The name can be up to 256 characters in length. It cannot contain vertical bars (|), forward slashes (/), backslashes (\), colons (:), question marks (?), angle brackets (<>), asterisks (*), or double quotation marks (").
Schedule Type
Select a schedule type for the task:
-
Recurring Task: The task runs automatically on a schedule.
-
Manual Task: The task must be triggered manually.
Select Directory
Select a folder to store the task.
To create a new folder, follow these steps:
-
Above the list of computing tasks on the left, click the
icon to open the Create Folder dialog box. -
In the Create Folder dialog box, enter a Name for the folder and select a folder location as needed.
-
Click OK.
Use Template
Enable Use Template to create the task from a code template. You must also select a template and a template version.
Code templates streamline development. The template code is read-only — you only need to configure the template parameters. For more information, see Create an offline computing template.
Description
Enter a brief description of the task. The description can be up to 1,000 characters in length.
-
-
Click OK.
-
On the Impala SQL task tab, write the code for the offline computing task in the code editor. Then, click Precompile above the code editor to check the syntax of your Impala SQL code.
-
After the code is precompiled, click Run above the code editor.
-
In the sidebar on the right, click Property. In the Property panel, configure the Basic Information, Runtime Parameter, Scheduling Properties (for recurring tasks), Schedule Dependency (for recurring tasks), Runtime Configuration, and Resource Configuration for the task.
-
Basic Information
Set the basic information for the task, such as the name, owner, and description. For more information, see Configure basic information for a task.
-
Runtime Parameter
If your task uses parameter variables, assign values here. The variables are automatically replaced with the specified values when the node is scheduled. For more information, see Configure runtime parameters for an offline task.
-
Scheduling Properties (for recurring tasks)

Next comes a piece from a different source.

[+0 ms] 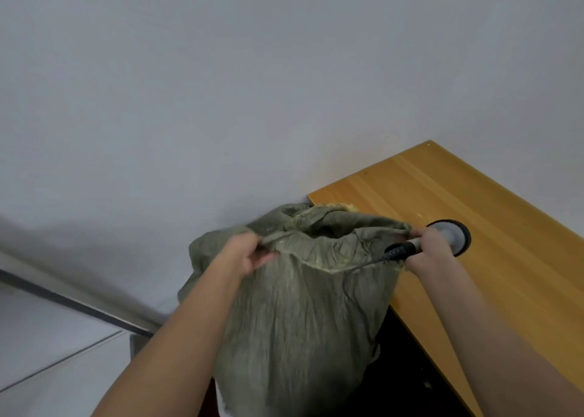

If the schedule type is Recurring Task, configure the scheduling properties in addition to Basic Information. For more information, see Configure scheduling properties.
-
Schedule Dependency (for recurring tasks)
If the schedule type is Recurring Task, configure the schedule dependencies in addition to Basic Information. For more information, see Configure schedule dependencies.
-
Runtime Configuration
Set the runtime timeout and failure retry policy for the task. If not configured, the task inherits the tenant-level defaults. For more information, see Configure runtime settings for a computing task.
-
Resource Configuration
Assign a scheduling resource group to the task. The task consumes the resource quota of this group when scheduled. For more information, see Configure resource settings for a computing task.
-
-
On the Impala SQL task tab, save and submit the task.
-
Click the
icon above the code editor to save the code. -
Click the
icon above the code editor to submit the code.
-
-
On the Submitting Log page, review the Submission Content and the Pre-check results. Then, enter your comments. For more information, see Submit an offline computing task.
-
After you review the information, click Confirm and Submit.
What to do next
-
If you use the Dev-Prod mode, you must publish the task to the production environment after the task is submitted. For more information, see Manage published tasks.
-
If you use the Basic mode, the submitted Impala SQL task can be scheduled in the production environment. You can go to the Operation Center to view the published task. For more information, see Manage integration and computing tasks, Manage one-time tasks.
Appendix: Switch task types
If the offline engine for your project is a Hadoop compute source and the Impala task feature is enabled, you can switch between the Impala SQL and Hive SQL task types.
-
On the Dataphin homepage, choose Development > Data Development from the top menu bar.
-
On the Development page, select a project in the top menu bar. If you use the Dev-Prod mode, select an environment.
-
In the navigation pane on the left, choose Data Processing > Compute Job. From the Compute Job list, select the target Impala SQL job.
-
Click the
icon next to the Impala SQL task and select Change Type. -
In the Change Type dialog box, select Hive SQL and click OK. This switches the task type.